La fin de l'éducation du chrétien est d'atteindre, sous l'influence de l'Esprit, la «pleine maturité du Christ» (Ep 4,13). Cela se réalise quand, en imitant et en partageant la charité du Christ, on fait de toute sa vie un service d'amour (cf. Jn 13, 14-15), en offrant à Dieu un culte spirituel qui lui soit agréable (cf. Rm 12, 1) et en se dévouant aux frères. Le service d'amour est le sens fondamental de toute vocation, et cela se vérifie tout spécialement dans la vocation du prêtre, qui, en effet, est appelé à revivre de la façon la plus radicale possible la charité pastorale de Jésus, c'est-à-dire l'amour du Bon Pasteur qui «offre sa vie pour ses brebis» (Jn 10, 11).
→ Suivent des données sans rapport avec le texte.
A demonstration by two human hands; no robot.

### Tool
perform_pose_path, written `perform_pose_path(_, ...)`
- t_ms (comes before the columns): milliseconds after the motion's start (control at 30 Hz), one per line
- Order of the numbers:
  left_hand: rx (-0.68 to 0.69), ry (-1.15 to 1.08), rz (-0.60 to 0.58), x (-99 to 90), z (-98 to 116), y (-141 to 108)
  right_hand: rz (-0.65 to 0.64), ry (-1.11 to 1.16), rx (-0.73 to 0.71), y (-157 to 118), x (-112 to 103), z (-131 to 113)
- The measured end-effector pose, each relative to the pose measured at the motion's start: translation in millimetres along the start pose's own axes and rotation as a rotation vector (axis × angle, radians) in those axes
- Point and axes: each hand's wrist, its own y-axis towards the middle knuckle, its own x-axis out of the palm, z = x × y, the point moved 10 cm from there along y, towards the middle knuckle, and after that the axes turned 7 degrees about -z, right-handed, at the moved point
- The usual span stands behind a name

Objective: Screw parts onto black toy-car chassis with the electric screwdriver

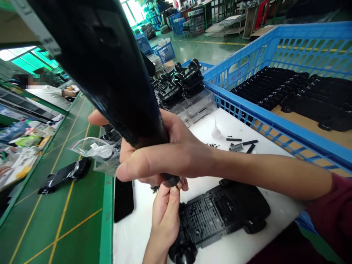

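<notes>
Clamping black tool (110, 73) in right hand (176, 156), with long axis slanted from upper left and nose (171, 180) pointing down at left hand (167, 212), pinched together.

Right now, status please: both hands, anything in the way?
Right hand gripping black tool. Left hand at its lower end, grip partly hidden. Black plastic part beside left hand, on table. Tool blocks much of the view.

Bright daylight glares through the far windows (135, 11).
</notes>
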Motion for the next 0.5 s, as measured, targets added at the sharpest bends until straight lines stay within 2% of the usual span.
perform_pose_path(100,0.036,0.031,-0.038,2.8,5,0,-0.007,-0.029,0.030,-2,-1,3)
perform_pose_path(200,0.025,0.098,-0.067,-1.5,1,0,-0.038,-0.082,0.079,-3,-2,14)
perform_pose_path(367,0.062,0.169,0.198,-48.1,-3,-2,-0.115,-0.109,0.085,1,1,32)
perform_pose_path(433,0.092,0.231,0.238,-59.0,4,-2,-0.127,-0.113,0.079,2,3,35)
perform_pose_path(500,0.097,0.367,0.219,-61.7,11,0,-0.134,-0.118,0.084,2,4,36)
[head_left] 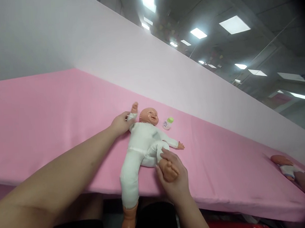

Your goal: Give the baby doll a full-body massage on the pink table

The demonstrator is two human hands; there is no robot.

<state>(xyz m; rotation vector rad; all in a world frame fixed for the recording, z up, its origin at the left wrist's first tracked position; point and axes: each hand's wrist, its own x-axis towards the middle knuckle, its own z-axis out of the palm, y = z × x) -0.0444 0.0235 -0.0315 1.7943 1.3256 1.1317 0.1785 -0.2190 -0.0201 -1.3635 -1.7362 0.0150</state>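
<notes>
A baby doll (142,138) with a white cloth body and plastic head, hands and feet lies on its back on a pink-covered table (95,107). My left hand (122,123) is closed around its raised arm, at the white sleeve below the plastic hand. Around the lower part of the doll's bent leg, my right hand (173,171) is wrapped, with the plastic foot (169,170) showing between thumb and fingers. The other leg (129,184) stretches down over the table's front edge. Beside the doll's head lies a small bottle (168,123) with a green cap.
A white wall panel (149,66) runs along the table's back. Far right on the table, another doll (283,162) lies near a blurred arm. My legs are under the front edge, and something red (226,226) shows below the table at the right.
</notes>
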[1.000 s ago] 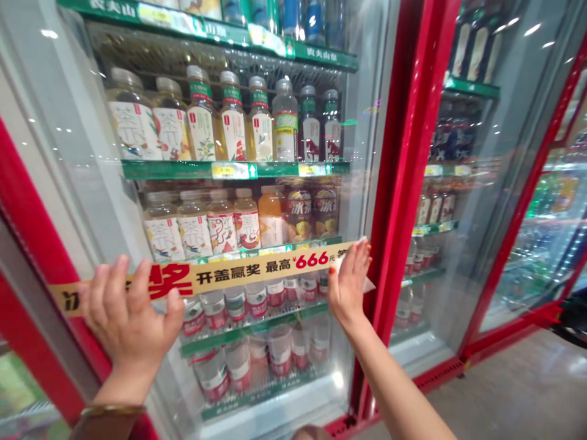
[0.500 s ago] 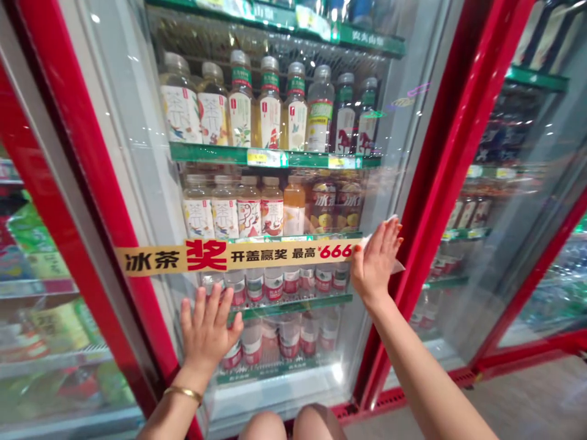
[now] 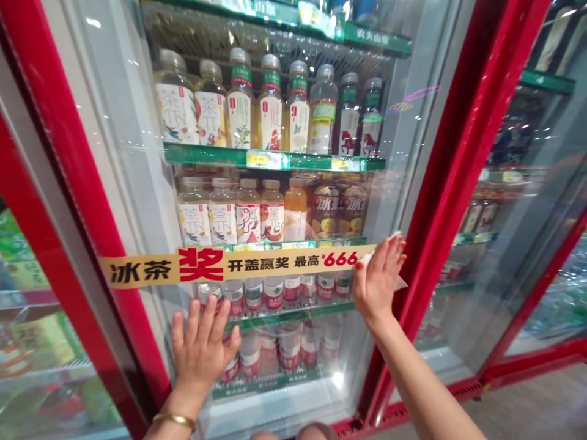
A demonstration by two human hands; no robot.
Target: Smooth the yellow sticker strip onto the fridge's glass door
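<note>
My left hand point(image 3: 202, 348), with a gold bangle at the wrist, lies with fingers spread against the glass door point(image 3: 192, 406), below a printed yellow strip point(image 3: 257, 267). The strip runs across the door and carries black and red lettering. At its right end my right hand point(image 3: 378, 287) presses a thin white tissue point(image 3: 402, 283) flat to the glass. Edges of the tissue stick out above the fingertips and to the right; the palm hides the rest. Behind the glass, bottled drinks point(image 3: 270, 104) stand in rows on shelves.
Red door frames point(image 3: 440, 201) border the glass on both sides. Another cooler door with drinks point(image 3: 481, 214) stands to the right, and packaged goods point(image 3: 41, 330) show behind glass at the left. My knees point(image 3: 316, 431) are at the bottom edge.
The view has shifted slightly, so the strip and both hands appear a little lower. My right hand stays at the strip's right end with the tissue; my left hand remains spread on the glass.
</note>
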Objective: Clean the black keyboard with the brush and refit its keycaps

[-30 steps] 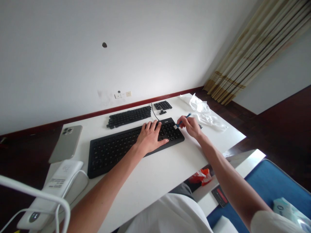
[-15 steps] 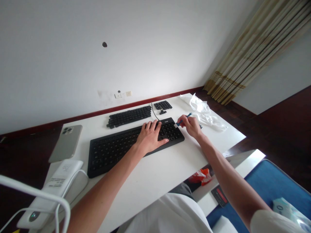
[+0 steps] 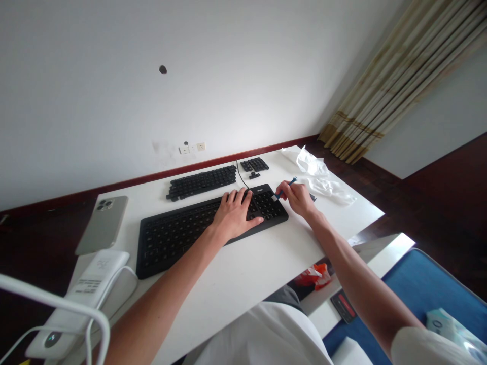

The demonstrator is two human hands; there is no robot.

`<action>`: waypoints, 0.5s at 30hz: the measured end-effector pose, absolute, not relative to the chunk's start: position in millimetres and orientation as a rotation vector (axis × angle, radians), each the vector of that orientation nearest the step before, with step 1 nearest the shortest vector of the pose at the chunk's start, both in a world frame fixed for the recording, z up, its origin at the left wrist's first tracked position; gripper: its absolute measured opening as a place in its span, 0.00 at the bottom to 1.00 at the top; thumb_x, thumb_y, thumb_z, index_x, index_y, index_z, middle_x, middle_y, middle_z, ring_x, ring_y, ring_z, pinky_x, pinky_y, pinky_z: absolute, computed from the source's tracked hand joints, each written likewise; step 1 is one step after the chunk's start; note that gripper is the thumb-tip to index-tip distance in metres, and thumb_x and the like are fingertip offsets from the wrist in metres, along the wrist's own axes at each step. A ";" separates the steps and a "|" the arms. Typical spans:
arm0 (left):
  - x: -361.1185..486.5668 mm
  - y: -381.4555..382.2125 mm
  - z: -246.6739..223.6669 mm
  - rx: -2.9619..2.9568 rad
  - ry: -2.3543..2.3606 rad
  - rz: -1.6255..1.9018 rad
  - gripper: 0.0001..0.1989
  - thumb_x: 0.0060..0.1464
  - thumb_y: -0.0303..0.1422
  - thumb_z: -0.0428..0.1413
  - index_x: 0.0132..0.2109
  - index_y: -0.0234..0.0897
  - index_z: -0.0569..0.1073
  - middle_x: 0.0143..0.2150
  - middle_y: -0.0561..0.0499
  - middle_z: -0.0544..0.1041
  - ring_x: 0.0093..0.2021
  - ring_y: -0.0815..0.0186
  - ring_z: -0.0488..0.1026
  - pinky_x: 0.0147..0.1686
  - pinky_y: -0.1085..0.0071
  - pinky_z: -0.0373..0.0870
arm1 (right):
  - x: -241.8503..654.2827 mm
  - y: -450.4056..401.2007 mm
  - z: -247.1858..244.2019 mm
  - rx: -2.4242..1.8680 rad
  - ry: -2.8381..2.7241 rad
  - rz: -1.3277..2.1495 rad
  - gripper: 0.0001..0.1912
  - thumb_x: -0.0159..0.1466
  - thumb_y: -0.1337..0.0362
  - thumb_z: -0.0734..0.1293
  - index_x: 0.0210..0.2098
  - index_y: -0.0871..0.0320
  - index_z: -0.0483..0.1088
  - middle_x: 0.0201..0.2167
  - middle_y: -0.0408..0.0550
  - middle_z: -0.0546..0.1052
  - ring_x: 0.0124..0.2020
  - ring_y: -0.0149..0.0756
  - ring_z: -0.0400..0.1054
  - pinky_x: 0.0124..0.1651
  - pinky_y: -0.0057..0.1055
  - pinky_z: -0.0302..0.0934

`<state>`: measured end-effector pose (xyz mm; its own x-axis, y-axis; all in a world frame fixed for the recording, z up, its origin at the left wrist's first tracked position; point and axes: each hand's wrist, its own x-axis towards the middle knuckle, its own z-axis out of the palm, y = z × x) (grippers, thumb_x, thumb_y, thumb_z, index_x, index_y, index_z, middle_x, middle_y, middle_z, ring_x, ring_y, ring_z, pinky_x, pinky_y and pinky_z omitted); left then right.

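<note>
A black keyboard base [image 3: 171, 235] with its keycaps off lies at a slant on the white table [image 3: 243, 274]. Across its right-middle part rests my left hand [image 3: 236, 212], fingers spread and palm down. My right hand [image 3: 299, 196] is closed around a small blue brush [image 3: 280, 193], whose pale tip touches the right end of the keyboard base. Behind the base lie a large group of black keycaps [image 3: 205, 181], a smaller group [image 3: 258, 164] and a few separate keycaps [image 3: 254, 175].
A phone [image 3: 104, 223] and a white power bank [image 3: 83, 294] with a white cable are at the left. Crumpled white plastic [image 3: 312, 165] lies at the back right. A blue seat [image 3: 429, 289] stands at the lower right, and a thin black cable runs behind the keyboard base.
The brush in my right hand has shifted slightly to the left, its upper end tilting a little. My left hand stays in place on the keyboard base.
</note>
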<state>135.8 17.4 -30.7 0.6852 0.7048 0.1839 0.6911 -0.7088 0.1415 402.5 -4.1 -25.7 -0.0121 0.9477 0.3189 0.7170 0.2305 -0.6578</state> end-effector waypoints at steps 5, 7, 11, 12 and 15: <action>136.1 17.4 -31.3 2.833 1.176 0.347 0.42 0.66 0.60 0.50 0.74 0.33 0.63 0.75 0.37 0.62 0.70 0.42 0.61 0.69 0.47 0.56 | 401.6 -4.8 -25.3 -1.540 -1.787 0.407 0.32 0.77 0.43 0.52 0.31 0.56 0.75 0.24 0.45 0.75 0.25 0.34 0.67 0.37 0.33 0.62; 136.3 17.4 -31.9 2.837 1.179 0.343 0.43 0.66 0.60 0.49 0.74 0.32 0.63 0.75 0.36 0.62 0.70 0.42 0.61 0.70 0.47 0.56 | 401.6 -5.1 -24.9 -1.538 -1.792 0.406 0.32 0.77 0.43 0.53 0.31 0.56 0.75 0.24 0.45 0.75 0.25 0.34 0.67 0.36 0.33 0.61; 136.3 17.9 -33.2 2.841 1.180 0.341 0.43 0.66 0.60 0.49 0.74 0.31 0.63 0.75 0.36 0.61 0.70 0.42 0.61 0.70 0.46 0.56 | 401.6 -5.8 -23.8 -1.537 -1.816 0.402 0.31 0.77 0.44 0.53 0.32 0.56 0.75 0.25 0.45 0.75 0.25 0.34 0.67 0.35 0.33 0.61; 136.2 18.1 -33.5 2.840 1.178 0.344 0.43 0.66 0.60 0.49 0.74 0.31 0.63 0.75 0.36 0.61 0.70 0.41 0.61 0.70 0.46 0.56 | 401.5 -6.0 -23.4 -1.539 -1.820 0.401 0.31 0.77 0.43 0.53 0.32 0.56 0.75 0.25 0.45 0.75 0.25 0.34 0.67 0.35 0.33 0.61; 136.1 18.6 -33.9 2.840 1.172 0.351 0.43 0.66 0.61 0.48 0.74 0.31 0.62 0.75 0.36 0.61 0.70 0.41 0.60 0.70 0.46 0.56 | 400.8 -6.4 -22.8 -1.545 -1.823 0.398 0.31 0.77 0.43 0.53 0.32 0.55 0.74 0.25 0.45 0.75 0.25 0.35 0.67 0.36 0.33 0.61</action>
<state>136.1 18.6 -33.9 0.6869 0.7016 0.1897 0.6904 -0.7114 0.1315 400.8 -6.4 -22.8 -0.0399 0.9491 0.3123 0.7330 0.2402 -0.6364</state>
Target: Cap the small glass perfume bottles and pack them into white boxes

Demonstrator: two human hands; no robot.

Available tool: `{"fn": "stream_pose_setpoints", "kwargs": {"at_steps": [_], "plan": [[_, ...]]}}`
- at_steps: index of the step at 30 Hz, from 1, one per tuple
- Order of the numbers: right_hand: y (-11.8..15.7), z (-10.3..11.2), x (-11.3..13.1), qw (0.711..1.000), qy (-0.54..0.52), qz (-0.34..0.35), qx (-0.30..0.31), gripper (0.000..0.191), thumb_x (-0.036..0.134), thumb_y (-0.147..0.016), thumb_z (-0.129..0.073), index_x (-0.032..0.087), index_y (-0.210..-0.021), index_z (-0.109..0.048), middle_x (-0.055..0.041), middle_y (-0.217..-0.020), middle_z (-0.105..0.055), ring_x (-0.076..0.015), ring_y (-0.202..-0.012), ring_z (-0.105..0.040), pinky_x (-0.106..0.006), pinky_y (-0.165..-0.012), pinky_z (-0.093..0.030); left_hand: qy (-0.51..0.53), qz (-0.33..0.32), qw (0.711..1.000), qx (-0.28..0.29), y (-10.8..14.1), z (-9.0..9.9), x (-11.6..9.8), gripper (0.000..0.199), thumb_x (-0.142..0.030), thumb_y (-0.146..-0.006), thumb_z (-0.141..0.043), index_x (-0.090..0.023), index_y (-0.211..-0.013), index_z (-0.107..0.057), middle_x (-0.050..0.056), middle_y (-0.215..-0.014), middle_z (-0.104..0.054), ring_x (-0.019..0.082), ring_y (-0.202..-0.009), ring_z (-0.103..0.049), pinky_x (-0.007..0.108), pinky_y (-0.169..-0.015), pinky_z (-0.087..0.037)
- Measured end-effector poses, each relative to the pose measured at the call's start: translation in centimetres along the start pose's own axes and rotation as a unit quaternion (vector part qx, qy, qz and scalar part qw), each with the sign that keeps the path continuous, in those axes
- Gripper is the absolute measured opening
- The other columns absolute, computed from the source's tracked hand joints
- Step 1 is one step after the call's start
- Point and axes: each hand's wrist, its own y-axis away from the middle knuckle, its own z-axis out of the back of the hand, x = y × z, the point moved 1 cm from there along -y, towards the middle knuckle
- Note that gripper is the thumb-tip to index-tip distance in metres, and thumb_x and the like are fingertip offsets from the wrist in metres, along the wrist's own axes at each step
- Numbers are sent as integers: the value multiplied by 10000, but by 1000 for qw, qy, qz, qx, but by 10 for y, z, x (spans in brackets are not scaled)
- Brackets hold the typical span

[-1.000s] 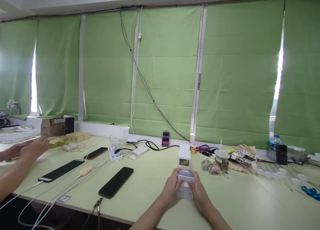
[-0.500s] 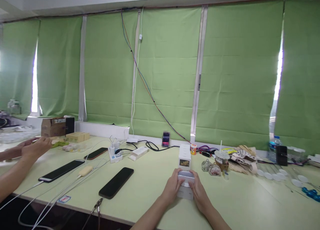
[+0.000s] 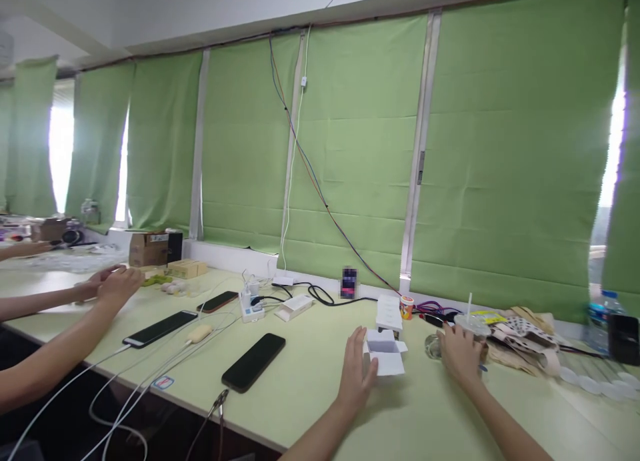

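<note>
Inward from the table's [image 3: 310, 374] near edge, the left hand [image 3: 356, 373] steadied, it seemed, an open white box [image 3: 387, 357] with fingers spread, while the right hand [image 3: 461, 354] covered clear packets [image 3: 433, 346], grip untellable, picking apparently in hand and a sure pinch called for.

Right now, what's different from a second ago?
The right hand let go of the white box and moved right, to the clear round things by the cup. The box's flaps now show spread out. The left hand stayed beside the box, and the black phone nearest it stayed put.
</note>
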Motion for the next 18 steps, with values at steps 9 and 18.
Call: {"fn": "stream_pose_setpoints", "kwargs": {"at_steps": [9,18], "plan": [[-18,-3,1,991,16,120,58,252,112,-834,-458,174,-732,-680,-138,-892,-696,-302,-895,-556,-386,-704,-319,2,-5,999,-45,5,-1,3,512,-441,-921,-342,-214,-1372,-253,131,-1437,-270,269,-1361,-213,477,-1111,-206],[21,22,15,973,4,220,68,183,145,-851,-495,190,-771,-654,-92,-847,-675,-263,-865,-536,-361,-737,-326,-99,-242,954,146,25,-10,-7,382,-309,-846,-448,-211,-1214,-427,159,-1172,-468,313,-1111,-470,478,-940,-394]]}}
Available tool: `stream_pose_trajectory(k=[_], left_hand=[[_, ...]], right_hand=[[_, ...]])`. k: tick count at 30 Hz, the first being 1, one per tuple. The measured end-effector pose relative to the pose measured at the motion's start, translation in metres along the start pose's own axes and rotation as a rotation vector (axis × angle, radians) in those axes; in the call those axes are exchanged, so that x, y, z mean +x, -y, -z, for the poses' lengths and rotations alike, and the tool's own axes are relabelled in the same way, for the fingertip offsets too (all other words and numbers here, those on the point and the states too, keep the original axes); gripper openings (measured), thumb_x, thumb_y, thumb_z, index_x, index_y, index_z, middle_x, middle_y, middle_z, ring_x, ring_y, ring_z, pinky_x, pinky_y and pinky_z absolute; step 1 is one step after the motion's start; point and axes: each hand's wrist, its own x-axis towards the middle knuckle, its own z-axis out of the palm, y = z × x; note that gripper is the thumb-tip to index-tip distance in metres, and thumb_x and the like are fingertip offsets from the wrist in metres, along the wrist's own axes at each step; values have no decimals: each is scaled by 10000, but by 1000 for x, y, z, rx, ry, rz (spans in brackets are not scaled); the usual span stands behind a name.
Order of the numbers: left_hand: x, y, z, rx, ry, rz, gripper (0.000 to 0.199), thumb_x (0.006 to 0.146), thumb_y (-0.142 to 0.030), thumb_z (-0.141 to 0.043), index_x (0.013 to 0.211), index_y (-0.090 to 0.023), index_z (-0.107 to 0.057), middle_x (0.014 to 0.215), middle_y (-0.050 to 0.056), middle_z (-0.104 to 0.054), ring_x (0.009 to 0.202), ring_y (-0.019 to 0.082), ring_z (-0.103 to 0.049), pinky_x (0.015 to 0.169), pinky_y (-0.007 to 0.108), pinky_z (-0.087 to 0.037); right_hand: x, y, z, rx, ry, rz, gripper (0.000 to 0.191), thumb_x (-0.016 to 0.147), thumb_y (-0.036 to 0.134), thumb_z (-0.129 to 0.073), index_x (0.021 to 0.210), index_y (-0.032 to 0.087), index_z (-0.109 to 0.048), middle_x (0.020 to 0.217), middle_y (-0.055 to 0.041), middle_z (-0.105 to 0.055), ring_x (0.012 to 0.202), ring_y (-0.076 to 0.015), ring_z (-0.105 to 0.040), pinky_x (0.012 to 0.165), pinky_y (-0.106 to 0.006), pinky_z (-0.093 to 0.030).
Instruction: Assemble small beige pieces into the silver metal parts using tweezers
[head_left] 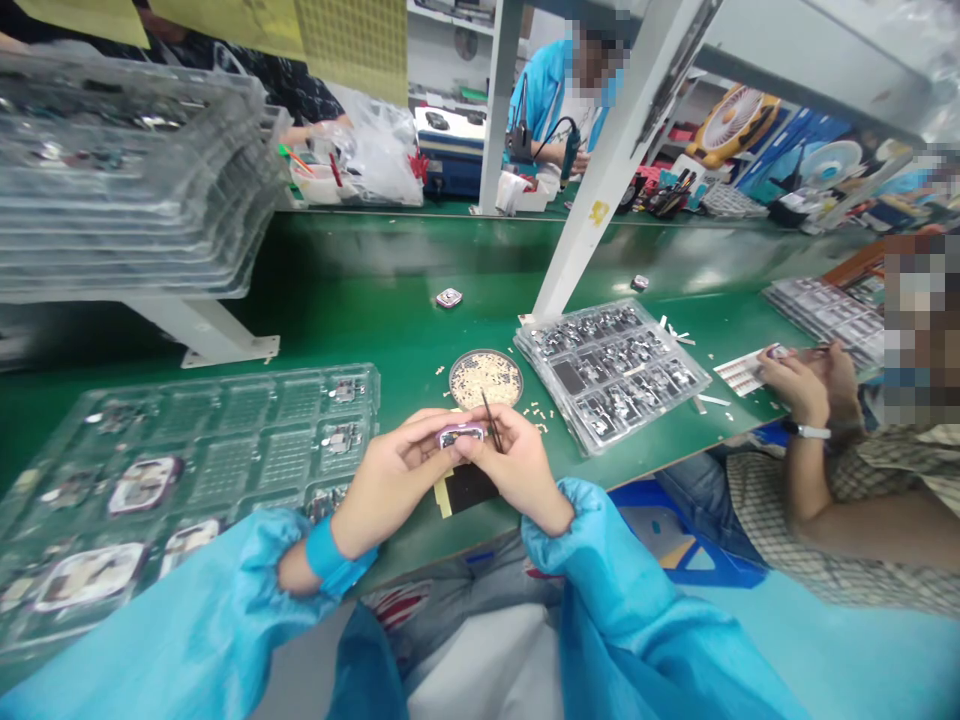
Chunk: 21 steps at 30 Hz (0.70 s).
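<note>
Close in front of me, a small purple-rimmed device housing (461, 434) with parts inside is gripped by my left hand (401, 462), thumb on its near edge. My right hand (514, 455) is closed around dark tweezers (491, 420), which point up and away. Its thumb also presses on the housing's right side. Under my hands lies a black pad (469, 488) with a yellow edge. Just beyond is a round dish (486, 378) full of tiny beige pieces, some scattered to its right.
At left lies a clear compartment tray (277, 385) with housings and parts; stacked trays (135, 200) rise behind it. Another tray stack (611, 370) is at right, near a white post (600, 190). A loose housing (449, 298) lies farther back. A co-worker's hands (806, 385) work at far right.
</note>
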Motion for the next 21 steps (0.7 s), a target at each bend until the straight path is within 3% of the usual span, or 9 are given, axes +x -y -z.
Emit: stream_pose_trajectory(k=[3, 7, 11, 14, 17, 21], left_hand=[[-1, 3, 0, 139, -17, -73, 284, 903, -333, -687, 1161, -224, -728, 1184, 83, -664, 1115, 235, -636, 982, 346, -530], [-3, 4, -1, 319, -26, -48, 278, 930, -341, -638, 1175, -242, -722, 1194, 67, -689, 1050, 237, -638, 894, 338, -522], [-6, 2, -1, 380, -65, -70, 219, 927, -329, -641, 1094, -243, -754, 1028, 32, -717, 842, 184, -619, 722, 277, -480], [-6, 5, 0, 374, -93, -69, 234, 927, -344, -646, 1109, -240, -751, 1004, 26, -712, 819, 175, -601, 710, 273, -463], [-4, 9, 2, 338, -92, -32, 262, 925, -357, -650, 1141, -238, -737, 1056, 30, -708, 836, 175, -609, 721, 274, -467], [-3, 9, 3, 487, -101, -97, 201, 926, -301, -636, 1080, -226, -742, 832, -1, -622, 724, 152, -536, 660, 255, -430]], right_hand=[[0, -3, 0, -66, -18, 5, 308, 725, 403, -821, 881, 181, -674, 810, -17, -675, 721, -161, -604, 683, -273, -511], [-1, -2, 0, -224, -87, 42, 280, 740, 403, -798, 774, 180, -632, 684, 15, -596, 619, -129, -502, 597, -247, -434], [-1, -1, -4, -214, -85, 43, 279, 762, 413, -767, 766, 185, -607, 671, 20, -574, 603, -123, -474, 569, -239, -404], [2, -3, -5, -218, -77, 55, 276, 773, 420, -761, 773, 183, -620, 649, 28, -546, 584, -116, -447, 555, -237, -388], [5, -1, 0, -336, -48, 95, 262, 769, 407, -783, 816, 187, -650, 686, 22, -562, 619, -124, -473, 581, -241, -402], [10, 13, 13, -425, -20, 290, 219, 870, 363, -711, 1013, 202, -673, 901, -35, -649, 825, -175, -597, 769, -295, -487]])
C'est pourquoi une authentique pastorale des vocations ne se lassera jamais d'éduquer les enfants, les adolescents et les jeunes au goût de l'engagement, au sens du service gratuit, à la valeur du sacrifice, au don de soi inconditionné. L'expérience du volontariat, pour lequel grandit l'attrait de beaucoup de jeunes, est particulièrement utile, à condition qu'il s'agisse d'un volontariat évangéliquement motivé, capable d'éduquer au discernement des besoins, vécu chaque jour avec dévouement et fidélité, ouvert à l'éventualité d'un engagement définitif dans la vie consacrée, nourri de prière; alors, il saura plus sûrement soutenir une vie d'engagement désintéressé et gratuit, et rendra celui qui s'y adonne plus sensible à la voix de Dieu qui peut l'appeler au sacerdoce. Au contraire du jeune homme riche, le bénévole pourrait accepter l'invitation pleine d'amour que Jésus lui adresse (cf. Mc 10, 21); et il pourrait l'accepter parce que ses biens consistent déjà dans le don de lui-même aux autres et dans la «perte» de sa vie.